Fusion drive can move the system files that you rarely use to the HDD and use that space for files. It can even move some data blocks of files within app packages to the HDD and keep other blocks in the app package on the SSD.
You can't do that.

Your joking right? OSX is not using a whole lot of space on the drive. And ssds are cheeper than ever, so it's nothing that concerns me. My files and programs together only uses about 150gb op space, my movie and music collection, is a whole other story, hence there fore its on a hdd and my nas. The only thing I dont have full speed for is movies and music, and why the hell do I need speed to play those?
 
Your joking right? OSX is not using a whole lot of space on the drive. And ssds are cheeper than ever, so it's nothing that concerns me. My files and programs together only uses about 150gb op space, my movie and music collection, is a whole other story, hence there fore its on a hdd and my nas. The only thing I dont have full speed for is movies and music, and why the hell do I need speed to play those?
What's your point? If you have 150Gb of stuff and everything is on an NAS, then you don't need a Fusion Drive.

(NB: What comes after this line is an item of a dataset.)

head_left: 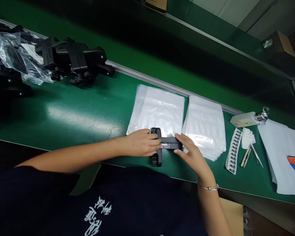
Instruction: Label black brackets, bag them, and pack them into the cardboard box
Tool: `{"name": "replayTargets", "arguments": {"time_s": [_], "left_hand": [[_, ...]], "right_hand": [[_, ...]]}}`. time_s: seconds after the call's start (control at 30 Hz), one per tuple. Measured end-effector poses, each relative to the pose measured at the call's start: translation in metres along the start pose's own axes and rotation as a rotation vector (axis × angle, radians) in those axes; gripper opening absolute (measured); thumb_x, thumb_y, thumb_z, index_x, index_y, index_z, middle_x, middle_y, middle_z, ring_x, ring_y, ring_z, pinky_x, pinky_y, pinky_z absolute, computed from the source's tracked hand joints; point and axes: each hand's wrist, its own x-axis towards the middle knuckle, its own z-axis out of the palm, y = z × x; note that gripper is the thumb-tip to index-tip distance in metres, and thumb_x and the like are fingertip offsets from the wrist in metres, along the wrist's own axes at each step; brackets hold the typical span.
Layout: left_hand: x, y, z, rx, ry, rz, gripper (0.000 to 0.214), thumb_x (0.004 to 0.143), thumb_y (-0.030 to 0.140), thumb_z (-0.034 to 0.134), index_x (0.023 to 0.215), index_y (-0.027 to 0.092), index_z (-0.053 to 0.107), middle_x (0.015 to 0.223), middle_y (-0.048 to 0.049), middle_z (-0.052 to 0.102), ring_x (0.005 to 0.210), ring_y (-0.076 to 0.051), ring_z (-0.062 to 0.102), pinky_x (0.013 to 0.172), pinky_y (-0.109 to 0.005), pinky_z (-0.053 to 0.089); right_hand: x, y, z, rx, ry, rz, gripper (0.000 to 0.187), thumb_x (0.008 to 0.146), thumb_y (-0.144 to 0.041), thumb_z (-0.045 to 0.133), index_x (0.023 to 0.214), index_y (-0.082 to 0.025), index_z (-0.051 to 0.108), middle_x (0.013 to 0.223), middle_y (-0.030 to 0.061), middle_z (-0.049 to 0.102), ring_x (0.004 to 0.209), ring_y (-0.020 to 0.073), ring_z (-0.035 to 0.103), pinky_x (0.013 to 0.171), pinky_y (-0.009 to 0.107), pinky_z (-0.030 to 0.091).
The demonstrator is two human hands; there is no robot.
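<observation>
A black plastic mount [170, 140], made of a bar with a crosspiece at its left end, lies near the bench's front edge, partly over a stack of clear plastic bags [163, 105]. A small grey label [165, 146] shows on the bar. My left hand [145, 143] is closed over the crosspiece end, fingertips resting beside the label. At the other end of the bar, my right hand [192, 154] grips it between thumb and fingers. The left palm hides part of the mount.
More black mounts [76, 59] and a clear plastic wrap [17, 55] lie at the left. Rightward are a second bag stack [205, 124], a label strip [234, 150], a cutter [245, 157], tweezers [257, 154], a pump bottle [244, 119] and white sheets [282, 154]. A metal rail [147, 78] runs behind.
</observation>
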Motion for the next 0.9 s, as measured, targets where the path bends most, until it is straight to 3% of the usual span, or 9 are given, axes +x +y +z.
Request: {"name": "replayTargets", "arguments": {"time_s": [0.17, 0.3, 0.4, 0.53, 0.67, 0.77, 0.83, 0.9], "left_hand": [[0.031, -0.008, -0.014, -0.023, -0.212, 0.048, 0.021, 0.09, 0.032, 0.055, 0.103, 0.024, 0.07, 0.089, -0.0048, 0.069, 0.089, -0.02, 0.06, 0.075, -0.033, 0.04], [0.052, -0.002, -0.009, 0.039, -0.292, 0.051, 0.02, 0.089, 0.035, 0.057, 0.098, 0.023, 0.07, 0.09, -0.0057, 0.068, 0.091, -0.021, 0.058, 0.073, -0.034, 0.038], [0.046, 0.004, -0.005, 0.046, -0.223, 0.076, 0.02, 0.089, 0.034, 0.057, 0.099, 0.021, 0.069, 0.087, -0.0052, 0.068, 0.088, -0.02, 0.058, 0.072, -0.034, 0.037], [0.014, 0.01, -0.006, 0.094, -0.164, 0.073, 0.027, 0.093, 0.03, 0.052, 0.111, 0.017, 0.066, 0.087, -0.0055, 0.067, 0.083, -0.02, 0.058, 0.068, -0.033, 0.037], [-0.006, 0.01, -0.01, 0.087, -0.121, -0.115, 0.038, 0.094, 0.036, 0.048, 0.128, 0.021, 0.057, 0.089, -0.0049, 0.067, 0.081, -0.02, 0.06, 0.07, -0.032, 0.04], [-0.01, 0.0, -0.011, 0.034, 0.133, -0.43, 0.037, 0.097, 0.032, 0.039, 0.129, 0.021, 0.055, 0.092, -0.0054, 0.066, 0.085, -0.019, 0.061, 0.077, -0.032, 0.046], [-0.011, -0.008, -0.008, -0.008, 0.277, -0.627, 0.034, 0.098, 0.028, 0.035, 0.12, 0.018, 0.059, 0.092, -0.0059, 0.066, 0.088, -0.019, 0.062, 0.079, -0.031, 0.049], [-0.011, -0.016, -0.001, -0.031, 0.254, -0.697, 0.033, 0.096, 0.025, 0.034, 0.111, 0.017, 0.063, 0.095, -0.0071, 0.066, 0.093, -0.02, 0.063, 0.081, -0.033, 0.051]], "right_hand": [[-0.002, 0.008, 0.007, -0.183, 0.004, -0.019, 0.047, 0.09, -0.036, 0.06, 0.137, -0.034, 0.051, 0.143, 0.0036, 0.053, 0.139, 0.0285, 0.04, 0.116, 0.061, 0.018], [-0.002, 0.007, 0.01, -0.211, 0.02, -0.025, 0.046, 0.09, -0.034, 0.059, 0.136, -0.032, 0.052, 0.141, 0.0049, 0.055, 0.137, 0.0289, 0.042, 0.115, 0.063, 0.017], [-0.003, 0.006, 0.008, -0.218, 0.034, -0.035, 0.045, 0.09, -0.033, 0.058, 0.134, -0.033, 0.053, 0.139, 0.0051, 0.057, 0.135, 0.0288, 0.045, 0.115, 0.064, 0.017], [-0.001, 0.008, 0.007, -0.229, 0.03, -0.048, 0.042, 0.089, -0.032, 0.059, 0.131, -0.032, 0.054, 0.136, 0.0057, 0.059, 0.133, 0.0294, 0.047, 0.114, 0.065, 0.017], [0.002, 0.008, 0.014, -0.213, 0.044, -0.194, 0.051, 0.088, -0.033, 0.06, 0.137, -0.029, 0.047, 0.134, 0.0097, 0.058, 0.126, 0.0297, 0.051, 0.112, 0.062, 0.029], [-0.005, 0.004, 0.021, -0.206, 0.099, -0.342, 0.05, 0.092, -0.032, 0.055, 0.14, -0.028, 0.041, 0.124, 0.0107, 0.061, 0.117, 0.027, 0.057, 0.111, 0.06, 0.032], [-0.016, 0.0, 0.021, -0.242, 0.216, -0.418, 0.048, 0.093, -0.029, 0.053, 0.139, -0.028, 0.04, 0.119, 0.0098, 0.062, 0.113, 0.0255, 0.058, 0.114, 0.061, 0.027], [-0.029, -0.002, 0.019, -0.277, 0.385, -0.466, 0.048, 0.092, -0.025, 0.054, 0.137, -0.029, 0.039, 0.115, 0.0092, 0.063, 0.111, 0.0251, 0.06, 0.114, 0.063, 0.026]]}}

If people need HDD-sized storage with SSD speeds, with automatic tiered storage at block level, then Fusion Drives represent a useful option. And it is more efficient at moving files than people.
 
What's your point? If you have 150Gb of stuff and everything is on an NAS, then you don't need a Fusion Drive.

If people need HDD-sized storage with SSD speeds, with automatic tiered storage at block level, then Fusion Drives represent a useful option. And it is more efficient at moving files than people.

Well I told how my setup was, and you asked the questions. I stated that i liked my setup more than fusion, and I was the master over my files. That way all that need speed is on my ssd, and multimedia files is on a traditional hdd.

Fusion cannot do that, by any means. Not yet..

Yes Fusion is not for me, but I still like my method better, than software that makes decisions for me, based on my use.

Thats my point..
 
What if HDDs also go to a lower dollar point?

They will/should/can. But it might not matter. Part of why spinning drives are still used at all right now is for video, which had gotten fairly manageable in size at SD but then got very big again in HD. Not just people keeping drives full of bootleg downloads/legit rips, but professionals editing and producing video. If video wasn't a factor, our modern 256GB SSDs would probably suffice for all but a tiny niche of archivist users -- who would just have a RAID of more than one of them.

The next step is 4K video, and the size curve on SSDs is moving so quickly that they might be cheap and ubiquitous in time for 4K to become prevalent. By the time we have full holodecks and such, I'm sure we'll be storing the stuff on superconductive fusion cubes or some amazing thing. But it won't make sense along that progression for usage to revert to spinning platter drives.